Sarsgaard: You know who I was obsessed with? He’s a funny one. Peter Falk as Columbo, because he would do the thing where he would go to leave, he would get to the door and go: “One more thing, do you drive a 1975 Chevy? I thought so.” Every scene. I love it.

This is your third film you’ve been in together, after Elegy (2008) and Loving Pablo (2017). What habits have you most come to admire, dislike or find amusing about each other?

Cruz: [mishearing] Hobbies?

Sarsgaard: [laughing] It’s the beekeeping that drives her crazy.

Cruz: We haven’t really developed habits, because the three movies have been so different. In the first one we didn’t even have anything together. And it’s always been so easy and smooth: great communication and almost knowing what the other one is thinking without having to say it.

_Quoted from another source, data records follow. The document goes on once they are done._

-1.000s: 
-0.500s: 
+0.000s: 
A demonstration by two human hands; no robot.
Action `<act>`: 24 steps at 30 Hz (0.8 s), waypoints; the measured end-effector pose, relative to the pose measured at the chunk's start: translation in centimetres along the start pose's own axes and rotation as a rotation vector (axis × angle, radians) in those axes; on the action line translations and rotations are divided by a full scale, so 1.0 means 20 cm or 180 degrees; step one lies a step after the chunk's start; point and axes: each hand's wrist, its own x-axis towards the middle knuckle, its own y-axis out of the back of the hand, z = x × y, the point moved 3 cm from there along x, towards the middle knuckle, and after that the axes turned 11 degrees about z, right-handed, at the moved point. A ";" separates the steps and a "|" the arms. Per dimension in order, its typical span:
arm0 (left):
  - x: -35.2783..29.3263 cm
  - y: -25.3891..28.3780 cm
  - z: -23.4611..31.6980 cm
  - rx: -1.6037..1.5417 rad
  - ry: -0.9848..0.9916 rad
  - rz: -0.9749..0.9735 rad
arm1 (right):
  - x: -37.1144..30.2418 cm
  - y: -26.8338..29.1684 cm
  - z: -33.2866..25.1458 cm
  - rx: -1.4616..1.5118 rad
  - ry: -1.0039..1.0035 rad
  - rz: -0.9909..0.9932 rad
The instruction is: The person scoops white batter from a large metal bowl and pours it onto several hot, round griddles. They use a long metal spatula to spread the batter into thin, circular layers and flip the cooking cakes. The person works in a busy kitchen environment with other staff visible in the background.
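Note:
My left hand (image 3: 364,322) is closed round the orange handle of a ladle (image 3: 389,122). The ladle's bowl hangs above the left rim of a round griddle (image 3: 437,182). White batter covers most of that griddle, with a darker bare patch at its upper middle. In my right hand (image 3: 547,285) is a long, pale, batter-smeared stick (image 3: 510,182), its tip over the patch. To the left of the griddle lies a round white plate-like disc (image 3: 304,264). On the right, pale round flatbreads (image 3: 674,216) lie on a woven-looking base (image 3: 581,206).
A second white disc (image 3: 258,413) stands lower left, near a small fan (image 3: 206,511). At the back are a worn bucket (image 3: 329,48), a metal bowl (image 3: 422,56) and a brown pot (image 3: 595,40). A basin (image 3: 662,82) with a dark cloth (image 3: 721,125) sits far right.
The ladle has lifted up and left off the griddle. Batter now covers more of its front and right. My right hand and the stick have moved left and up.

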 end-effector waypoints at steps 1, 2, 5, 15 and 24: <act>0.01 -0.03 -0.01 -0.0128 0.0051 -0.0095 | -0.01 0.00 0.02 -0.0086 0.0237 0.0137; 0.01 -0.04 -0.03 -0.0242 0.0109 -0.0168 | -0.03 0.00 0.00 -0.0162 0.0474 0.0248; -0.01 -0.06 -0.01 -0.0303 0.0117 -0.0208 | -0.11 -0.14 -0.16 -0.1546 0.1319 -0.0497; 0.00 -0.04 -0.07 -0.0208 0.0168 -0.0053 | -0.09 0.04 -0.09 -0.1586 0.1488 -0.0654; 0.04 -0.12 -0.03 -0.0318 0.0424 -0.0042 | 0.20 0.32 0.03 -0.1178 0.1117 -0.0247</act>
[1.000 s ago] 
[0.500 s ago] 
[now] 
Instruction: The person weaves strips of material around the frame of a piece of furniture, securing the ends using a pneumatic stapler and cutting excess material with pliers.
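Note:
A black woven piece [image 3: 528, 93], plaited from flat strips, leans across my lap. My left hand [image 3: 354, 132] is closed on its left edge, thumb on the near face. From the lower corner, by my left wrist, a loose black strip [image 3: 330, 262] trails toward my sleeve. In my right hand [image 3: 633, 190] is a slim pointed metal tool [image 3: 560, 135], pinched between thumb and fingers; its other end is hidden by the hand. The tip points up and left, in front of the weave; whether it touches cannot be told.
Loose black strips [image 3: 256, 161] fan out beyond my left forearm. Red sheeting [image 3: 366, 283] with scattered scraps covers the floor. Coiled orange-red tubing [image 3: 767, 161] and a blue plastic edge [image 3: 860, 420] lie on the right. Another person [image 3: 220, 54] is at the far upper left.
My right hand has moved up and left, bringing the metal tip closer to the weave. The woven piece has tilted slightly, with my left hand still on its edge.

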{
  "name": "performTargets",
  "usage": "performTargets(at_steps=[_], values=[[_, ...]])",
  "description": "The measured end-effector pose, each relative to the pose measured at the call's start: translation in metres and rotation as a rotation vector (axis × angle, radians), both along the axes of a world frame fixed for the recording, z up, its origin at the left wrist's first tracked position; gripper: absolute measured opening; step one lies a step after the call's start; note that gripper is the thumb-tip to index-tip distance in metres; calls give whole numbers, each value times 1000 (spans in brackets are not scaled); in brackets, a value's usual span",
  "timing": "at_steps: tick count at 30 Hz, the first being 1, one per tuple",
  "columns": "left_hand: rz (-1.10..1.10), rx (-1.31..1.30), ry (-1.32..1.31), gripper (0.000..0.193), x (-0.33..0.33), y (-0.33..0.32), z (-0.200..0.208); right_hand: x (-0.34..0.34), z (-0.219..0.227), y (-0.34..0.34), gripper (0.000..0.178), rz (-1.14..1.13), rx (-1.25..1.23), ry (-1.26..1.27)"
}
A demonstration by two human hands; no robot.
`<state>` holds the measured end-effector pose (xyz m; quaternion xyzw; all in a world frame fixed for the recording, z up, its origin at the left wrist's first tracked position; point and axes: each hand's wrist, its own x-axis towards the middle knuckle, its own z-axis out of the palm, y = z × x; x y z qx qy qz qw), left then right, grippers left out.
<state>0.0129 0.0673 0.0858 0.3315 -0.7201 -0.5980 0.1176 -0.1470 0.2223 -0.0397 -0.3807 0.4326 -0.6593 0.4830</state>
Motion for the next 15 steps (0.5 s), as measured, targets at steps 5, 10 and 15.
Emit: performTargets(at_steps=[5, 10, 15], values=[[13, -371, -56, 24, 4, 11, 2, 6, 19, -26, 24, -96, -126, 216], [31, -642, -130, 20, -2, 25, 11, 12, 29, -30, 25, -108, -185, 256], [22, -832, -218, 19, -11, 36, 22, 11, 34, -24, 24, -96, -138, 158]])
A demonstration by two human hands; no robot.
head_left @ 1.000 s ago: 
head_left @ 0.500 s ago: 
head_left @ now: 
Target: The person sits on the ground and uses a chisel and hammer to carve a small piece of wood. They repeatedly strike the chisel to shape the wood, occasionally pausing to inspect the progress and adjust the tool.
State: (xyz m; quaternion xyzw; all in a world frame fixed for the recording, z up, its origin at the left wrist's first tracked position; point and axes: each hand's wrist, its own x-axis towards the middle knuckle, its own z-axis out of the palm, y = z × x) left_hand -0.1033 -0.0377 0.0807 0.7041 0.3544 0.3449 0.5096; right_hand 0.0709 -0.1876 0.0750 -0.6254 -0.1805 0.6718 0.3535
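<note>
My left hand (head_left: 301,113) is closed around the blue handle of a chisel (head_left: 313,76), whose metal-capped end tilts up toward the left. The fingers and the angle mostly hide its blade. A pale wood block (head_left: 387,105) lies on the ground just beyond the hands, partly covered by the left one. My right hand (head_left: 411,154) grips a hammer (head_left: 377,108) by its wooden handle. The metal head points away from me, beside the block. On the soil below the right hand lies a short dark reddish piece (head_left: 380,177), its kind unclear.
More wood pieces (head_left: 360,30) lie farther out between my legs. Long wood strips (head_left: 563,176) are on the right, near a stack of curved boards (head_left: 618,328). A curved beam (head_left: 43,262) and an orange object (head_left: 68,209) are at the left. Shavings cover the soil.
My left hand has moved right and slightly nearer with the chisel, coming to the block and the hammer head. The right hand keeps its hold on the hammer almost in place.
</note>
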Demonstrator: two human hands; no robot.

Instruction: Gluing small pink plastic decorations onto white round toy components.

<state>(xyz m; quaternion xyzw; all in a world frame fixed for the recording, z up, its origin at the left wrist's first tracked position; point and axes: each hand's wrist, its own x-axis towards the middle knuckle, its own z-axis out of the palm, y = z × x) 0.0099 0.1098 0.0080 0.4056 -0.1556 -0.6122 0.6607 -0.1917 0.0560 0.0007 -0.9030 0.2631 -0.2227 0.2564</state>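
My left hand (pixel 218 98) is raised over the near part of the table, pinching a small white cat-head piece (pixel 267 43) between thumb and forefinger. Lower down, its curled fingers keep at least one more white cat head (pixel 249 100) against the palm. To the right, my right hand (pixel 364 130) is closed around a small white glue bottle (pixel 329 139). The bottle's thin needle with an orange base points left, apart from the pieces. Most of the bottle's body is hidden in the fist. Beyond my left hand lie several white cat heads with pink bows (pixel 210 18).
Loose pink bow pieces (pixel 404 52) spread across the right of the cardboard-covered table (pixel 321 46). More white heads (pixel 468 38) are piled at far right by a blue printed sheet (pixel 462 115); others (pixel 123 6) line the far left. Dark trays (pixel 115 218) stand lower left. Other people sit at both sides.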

Sarsgaard: We don’t talk a lot about the work. None of the scenes I have ever acted in with you have I ever thought to talk about it before we did it.

Jake Gyllenhaal plays fictional matinee idol Ronnie Reed, whom Christian Bale’s Frank is obsessed with watching on screen. Which movie star gets you watching obsessively and why?

Sarsgaard: Danny Kaye. To me that’s that type of performer I always loved. The Court Jester [1955], movies like that. He seemed like he was improvising the whole time. I wonder how much he was. He always seemed super-lively. I always loved Diane Keaton too, and Geraldine Page.

Cruz: For me, Anna Magnani, Victoria Abril. Meryl Streep, she’s always there – my number one. I think she’s my favourite actress of all time. Shirley MacLaine, I think she’s done incredible things.

What makes Maggie unique as a director?

Sarsgaard: She’s like an actor whisperer. She comes around, gives Penelope her thing, gives me my thing. Maybe they’re at odds or something interesting is being set up.

Cruz: She’s telling him maybe the opposite of what she is telling me. I love being directed that way. And, also, she can see everything.

Sarsgaard: When I read the beginning of The Lost Daughter, it was, like, “Do you have the keys?” “Is there another towel?” – lines like that. She’s so cinematic that it’s not just like a play.

Penelope, you’ve described the film as punk in tone. What do you mean by that?

Cruz: Rebellious and real. The bride is very disobedient, which is the only way to survive for these characters, especially all these women. Also, it comes from Maggie’s way of seeing the world and being in this world, which is being totally yourself and calling things by their name. 


The Bride! is in cinemas, including BFI IMAX, from 6 March 2026.